Textural variation, mineralogy, and relationships of dikes in high-level granitic bodies provide valuable information about late-stage crystallization in plutonic systems. We mapped a dike complex in the Kuna Crest granodiorite (KC) of the Tuolumne Intrusive Suite (TIS), Sierra Nevada Batholith, California; the field area contains a pegmatite plus five related dikes, which range from 6.7-59.5 m in apparent length, <0.5-12.5 cm in width, strike approximately East-West and dip to the South. The pegmatite dike (1 m thick) strikes at a high angle relative to the other dikes and dips 18°-25°S discontinuously exposing both the top and bottom contacts of the pegmatite with KC. Hornblende barometry on five samples from the TIS indicates pressures ranging from 240-290 MPa. Dike 1 originates in the pegmatite in a miarolitic pod (~0.5 m2) of coarse euhedral quartz, plagioclase, and K-feldspar.
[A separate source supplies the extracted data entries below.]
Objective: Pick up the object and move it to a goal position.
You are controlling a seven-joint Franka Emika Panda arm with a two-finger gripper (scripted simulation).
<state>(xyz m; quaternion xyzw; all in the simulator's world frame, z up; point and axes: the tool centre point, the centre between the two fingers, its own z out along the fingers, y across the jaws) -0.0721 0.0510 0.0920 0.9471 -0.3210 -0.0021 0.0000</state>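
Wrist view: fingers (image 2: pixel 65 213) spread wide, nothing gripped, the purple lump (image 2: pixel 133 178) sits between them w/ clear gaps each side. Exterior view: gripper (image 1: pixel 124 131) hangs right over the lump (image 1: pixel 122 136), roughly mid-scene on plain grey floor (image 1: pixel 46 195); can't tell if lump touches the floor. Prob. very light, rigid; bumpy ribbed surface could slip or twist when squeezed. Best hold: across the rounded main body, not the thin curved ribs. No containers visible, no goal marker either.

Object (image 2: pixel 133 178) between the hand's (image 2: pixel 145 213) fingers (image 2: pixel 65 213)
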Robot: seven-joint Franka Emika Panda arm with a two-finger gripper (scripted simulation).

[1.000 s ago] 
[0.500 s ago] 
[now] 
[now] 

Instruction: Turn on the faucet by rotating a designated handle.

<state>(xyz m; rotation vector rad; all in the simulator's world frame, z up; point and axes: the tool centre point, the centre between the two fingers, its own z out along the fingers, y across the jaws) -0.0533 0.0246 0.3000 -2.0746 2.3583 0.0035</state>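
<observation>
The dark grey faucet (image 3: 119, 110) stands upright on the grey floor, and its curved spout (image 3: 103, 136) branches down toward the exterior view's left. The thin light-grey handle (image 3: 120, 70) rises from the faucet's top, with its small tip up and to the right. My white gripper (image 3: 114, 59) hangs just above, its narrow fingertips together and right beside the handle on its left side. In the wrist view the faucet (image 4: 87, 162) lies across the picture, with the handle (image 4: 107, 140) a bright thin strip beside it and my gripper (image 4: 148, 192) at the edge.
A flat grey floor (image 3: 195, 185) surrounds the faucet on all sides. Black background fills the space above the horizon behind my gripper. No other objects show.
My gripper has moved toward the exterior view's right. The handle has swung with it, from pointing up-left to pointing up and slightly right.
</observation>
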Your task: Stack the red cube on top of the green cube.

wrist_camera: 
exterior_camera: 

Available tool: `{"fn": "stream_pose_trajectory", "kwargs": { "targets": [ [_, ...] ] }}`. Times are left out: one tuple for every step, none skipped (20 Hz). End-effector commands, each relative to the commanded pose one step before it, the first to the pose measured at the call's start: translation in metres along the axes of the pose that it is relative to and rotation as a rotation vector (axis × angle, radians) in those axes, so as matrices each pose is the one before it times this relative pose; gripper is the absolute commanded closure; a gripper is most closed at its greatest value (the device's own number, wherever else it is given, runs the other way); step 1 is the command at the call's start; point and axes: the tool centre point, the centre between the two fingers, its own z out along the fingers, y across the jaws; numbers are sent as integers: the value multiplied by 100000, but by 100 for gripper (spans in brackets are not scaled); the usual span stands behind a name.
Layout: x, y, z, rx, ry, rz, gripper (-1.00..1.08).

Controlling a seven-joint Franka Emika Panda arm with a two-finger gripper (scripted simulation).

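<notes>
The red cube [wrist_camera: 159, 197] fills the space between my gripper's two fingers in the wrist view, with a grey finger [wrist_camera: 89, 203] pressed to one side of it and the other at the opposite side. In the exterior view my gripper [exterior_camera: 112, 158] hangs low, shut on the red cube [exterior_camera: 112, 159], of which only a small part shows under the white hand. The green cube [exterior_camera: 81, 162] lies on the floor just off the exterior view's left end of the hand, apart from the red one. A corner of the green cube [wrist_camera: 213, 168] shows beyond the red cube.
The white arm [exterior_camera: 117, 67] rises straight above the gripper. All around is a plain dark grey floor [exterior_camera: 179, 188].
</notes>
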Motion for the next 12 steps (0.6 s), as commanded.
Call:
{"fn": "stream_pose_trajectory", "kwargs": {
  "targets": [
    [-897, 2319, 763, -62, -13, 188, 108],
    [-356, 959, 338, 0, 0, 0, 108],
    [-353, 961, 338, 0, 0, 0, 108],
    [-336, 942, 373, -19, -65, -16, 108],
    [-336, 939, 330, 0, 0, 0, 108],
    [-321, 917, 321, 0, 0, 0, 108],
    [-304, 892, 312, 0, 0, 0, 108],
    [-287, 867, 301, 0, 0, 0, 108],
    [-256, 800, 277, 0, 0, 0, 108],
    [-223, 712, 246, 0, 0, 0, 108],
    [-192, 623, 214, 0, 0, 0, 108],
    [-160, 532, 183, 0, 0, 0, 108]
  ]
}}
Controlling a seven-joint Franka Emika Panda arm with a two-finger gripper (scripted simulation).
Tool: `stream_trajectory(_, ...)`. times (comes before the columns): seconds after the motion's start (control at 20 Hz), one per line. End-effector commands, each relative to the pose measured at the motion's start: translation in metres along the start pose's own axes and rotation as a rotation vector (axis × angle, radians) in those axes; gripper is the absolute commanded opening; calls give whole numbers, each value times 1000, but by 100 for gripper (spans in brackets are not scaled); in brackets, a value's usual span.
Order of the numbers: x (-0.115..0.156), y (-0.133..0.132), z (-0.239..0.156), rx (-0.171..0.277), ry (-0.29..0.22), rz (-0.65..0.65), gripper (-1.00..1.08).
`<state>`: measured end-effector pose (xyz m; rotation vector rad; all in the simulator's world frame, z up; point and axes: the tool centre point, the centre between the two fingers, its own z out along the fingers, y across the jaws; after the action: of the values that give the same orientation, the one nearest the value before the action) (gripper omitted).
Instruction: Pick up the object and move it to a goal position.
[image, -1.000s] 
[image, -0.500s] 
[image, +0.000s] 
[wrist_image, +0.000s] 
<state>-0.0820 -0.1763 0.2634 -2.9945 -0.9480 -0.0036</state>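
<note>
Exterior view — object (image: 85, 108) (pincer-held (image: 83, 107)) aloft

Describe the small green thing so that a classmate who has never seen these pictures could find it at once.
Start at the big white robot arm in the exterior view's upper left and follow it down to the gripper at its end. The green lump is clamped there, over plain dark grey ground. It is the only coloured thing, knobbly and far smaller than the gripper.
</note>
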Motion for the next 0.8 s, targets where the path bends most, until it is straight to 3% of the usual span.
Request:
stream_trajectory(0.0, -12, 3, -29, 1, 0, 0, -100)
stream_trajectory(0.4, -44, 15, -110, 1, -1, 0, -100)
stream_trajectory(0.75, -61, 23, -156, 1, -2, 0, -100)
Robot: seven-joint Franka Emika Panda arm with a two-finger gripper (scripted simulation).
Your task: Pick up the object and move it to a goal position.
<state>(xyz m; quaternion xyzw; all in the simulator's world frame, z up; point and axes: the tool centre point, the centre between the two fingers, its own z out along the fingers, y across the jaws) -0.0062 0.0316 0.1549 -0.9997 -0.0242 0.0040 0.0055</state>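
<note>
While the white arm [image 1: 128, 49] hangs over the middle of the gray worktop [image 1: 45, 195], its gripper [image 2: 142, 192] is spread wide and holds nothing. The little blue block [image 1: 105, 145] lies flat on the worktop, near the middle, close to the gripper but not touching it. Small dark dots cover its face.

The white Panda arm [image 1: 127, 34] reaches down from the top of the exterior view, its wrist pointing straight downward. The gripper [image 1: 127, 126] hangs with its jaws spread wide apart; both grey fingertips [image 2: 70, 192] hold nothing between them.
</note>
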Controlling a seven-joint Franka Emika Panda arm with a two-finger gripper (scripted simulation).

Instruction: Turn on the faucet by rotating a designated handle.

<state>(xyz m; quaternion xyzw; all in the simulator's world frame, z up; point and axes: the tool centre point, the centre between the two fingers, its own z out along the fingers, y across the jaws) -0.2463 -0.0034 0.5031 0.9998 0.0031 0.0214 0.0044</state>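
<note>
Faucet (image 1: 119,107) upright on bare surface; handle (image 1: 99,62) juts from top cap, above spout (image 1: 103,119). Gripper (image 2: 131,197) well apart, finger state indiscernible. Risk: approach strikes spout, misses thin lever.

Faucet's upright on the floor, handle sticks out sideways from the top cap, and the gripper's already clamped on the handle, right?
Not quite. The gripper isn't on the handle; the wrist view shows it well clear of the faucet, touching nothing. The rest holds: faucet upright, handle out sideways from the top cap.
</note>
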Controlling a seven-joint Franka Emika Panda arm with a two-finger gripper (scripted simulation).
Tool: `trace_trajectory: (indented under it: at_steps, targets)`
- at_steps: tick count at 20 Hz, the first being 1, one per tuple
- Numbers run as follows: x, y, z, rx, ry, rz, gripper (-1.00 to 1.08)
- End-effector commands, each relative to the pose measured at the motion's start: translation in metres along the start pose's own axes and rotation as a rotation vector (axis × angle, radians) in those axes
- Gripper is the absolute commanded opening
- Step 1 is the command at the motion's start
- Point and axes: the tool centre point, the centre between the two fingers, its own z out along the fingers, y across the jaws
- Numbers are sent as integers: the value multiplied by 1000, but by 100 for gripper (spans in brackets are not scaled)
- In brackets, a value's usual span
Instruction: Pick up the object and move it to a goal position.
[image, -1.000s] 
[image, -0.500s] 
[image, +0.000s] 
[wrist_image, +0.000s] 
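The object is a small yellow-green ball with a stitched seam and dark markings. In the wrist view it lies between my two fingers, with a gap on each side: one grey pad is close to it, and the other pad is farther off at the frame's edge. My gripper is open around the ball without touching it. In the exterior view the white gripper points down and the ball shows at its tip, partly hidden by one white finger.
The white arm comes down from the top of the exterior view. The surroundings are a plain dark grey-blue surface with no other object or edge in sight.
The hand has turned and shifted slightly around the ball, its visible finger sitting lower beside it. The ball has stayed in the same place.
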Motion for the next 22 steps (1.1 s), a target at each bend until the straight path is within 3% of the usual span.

Dike 1 also exhibits allotriomorphic and graphic textures (suggesting high undercooling) closest to the country rock and farthest from its contact with the miarolitic pod, consistent with the interpretation that the dike originated at a site of volatile accumulation in the pegmatite and propagated toward cold country rock. Dike 2 also originates in a miarolitic pod within the pegmatite; however, it propagates away from the KC/country rock contact, and lacks aplite or graphic texture. It is miarolitic and develops tourmaline ~10 m from the pegmatite. Unlike the others, a fifth dike has poorly defined boundaries, higher biotite concentration, coarse texture, and phenocrysts of quartz ranging from 3-8 mm. It is cut by Dike 4 and is sub-parallel to foliation in the KC (30°-45°E), suggesting this dike is the earliest generation of diking; this is consistent with its granitic texture, but also suggests that generation of quartz phenocrysts represents some degree of undercooling.
We suggest that progressive changes in texture and mineralogy, as well as geochemistry, can be used to ascertain flow directions for magma in dikes, as well as aid in the location of dike entrance regions. Further, studies of this dike complex and others in the TIS show clearly that accumulation of volatiles can give rise to diking, and suggest progressive undercooling yields textures that range from quartz phenocrystic, to pegmatitic, to graphic, to aplitic.